168. The cell of any one of embodiments 165-167, wherein the cell is a T cell, a CD4+ T cell, a CD8+ T cell, a NK cell, an alpha-beta T cell, a gamma-delta T cell, a lymphoid progenitor cell, a hematopoietic stem cell, a myeloid cell, a monocyte, a macrophage, a central memory T cell, a naive T cells, an activated T cell, or a regulatory T Cell (Treg), or a T-Cell ^CD8+CCR7+ .

169. A method of in vivo or ex vivo gene delivery comprising administering to a subject in need of delivery a first viral particle and a second viral particle, wherein: a.) the first viral particle comprises a first targeting moiety that binds to a first target on a cell and a first nucleic acid molecule that encodes a first portion of a protein or polypeptide of interest; b.) the second viral particle comprises a second targeting moiety that binds to a second target on the cell and a second nucleic acid molecule that encodes a second portion of the protein or the polypeptide of interest, wherein the first and second portions of the protein or the polypeptide are capable of forming a complete protein or polypeptide inside the cell. 170. The method of embodiment 169, further comprising administering a dimerizing agent to form the protein or polypeptide in the subject.

171. The method of embodiment 169, wherein the first portion and the second portion comprise an intein domain and the intein domain is excised to conjugate the first and second portion to form the protein or polypeptide.

172. The method of embodiment 169, wherein the cell is a T cell, a CD4+ T cell, a CD8+ T cell, aNK cell, an alpha-beta T cell, a gamma-delta T cell, a lymphoid progenitor cell, a hematopoietic stem cell, a myeloid cell, a monocyte, a macrophage, a central memory T cell, a naive T cells, an activated T cell, a regulatory T Cell (Treg), or a CD8+ naive/central memory cell (CD8+ CCR7+) and CD4+ naive/central memory cell (CD4+CCR7+).

173. The method of any one of embodiments 169-172, wherein the protein or polypeptide is a chimeric antigen receptor.

174. The method of any one of embodiments 169-172 wherein the protein or polypeptide is a hemoglobin beta chain.

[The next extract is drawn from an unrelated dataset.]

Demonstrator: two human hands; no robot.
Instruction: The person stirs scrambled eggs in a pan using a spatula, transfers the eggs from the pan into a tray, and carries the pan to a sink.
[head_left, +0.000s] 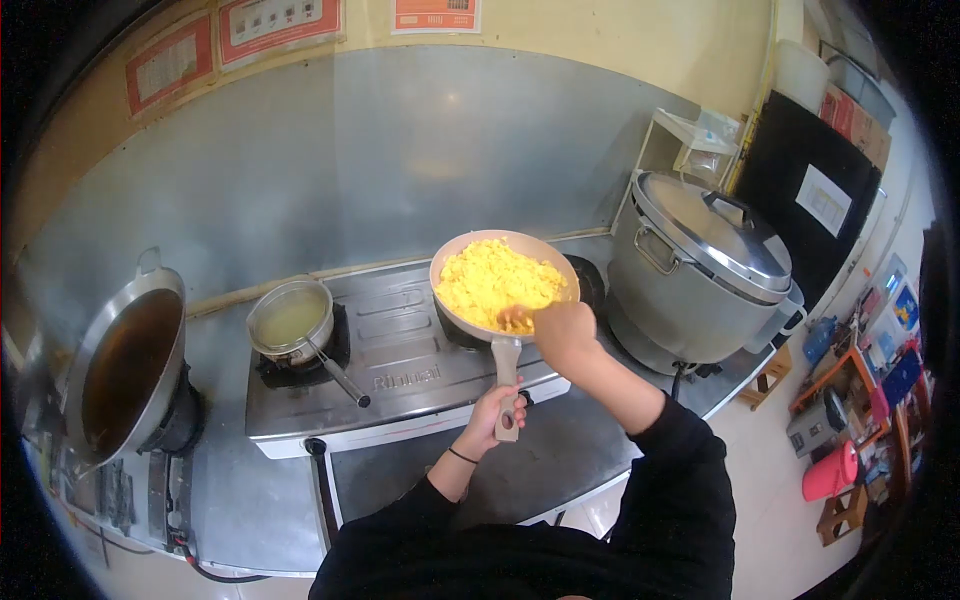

175. The method of any one of embodiments 169-174, wherein the first viral vector is a pseudotyped viral vector.

176. The method of any one of embodiments 169-175, wherein the second viral vector is a pseudotyped viral vector.

177. The method of any one of embodiments 169-176, wherein the first and second viral vector are each, independently, a pseudotyped lentiviral vector, an adenovirus, or an adeno-associated virus.

178. The method of embodiment 177, wherein the pseudotyped lentiviral vector is pseudotyped with a morbillivirus or a henipavirus, such as a measles virus, glycoprotein and/or a Nipah virus glycoprotein.

179. The method of embodiment 178, wherein the first and/or second viral vector is pseudotyped with a F protein or H protein of a morbillivirus or a F protein or G protein of a henipavirus.

180. A method of treating a disease in a subject, the method comprising administering to the subject a first viral particle and a second viral particle, wherein: a.) the first viral particle comprises a first targeting moiety that binds to a first target on a cell and a first nucleic acid molecule that encodes a first portion of a protein or polypeptide of interest; b.) the second viral particle comprises a second targeting moiety that binds to a second target on the cell and a second nucleic acid molecule that encodes a second portion of the protein or the polypeptide of interest, wherein the first and second portions of the protein or the polypeptide are capable of forming a complete protein or polypeptide in the cell to treat the disease.

181. The method of embodiment 180, wherein the disease is cancer or sickle cell disease.

182. The method of embodiments 180 or 181, further comprising administering a dimerizing agent to form the protein or polypeptide in the cell.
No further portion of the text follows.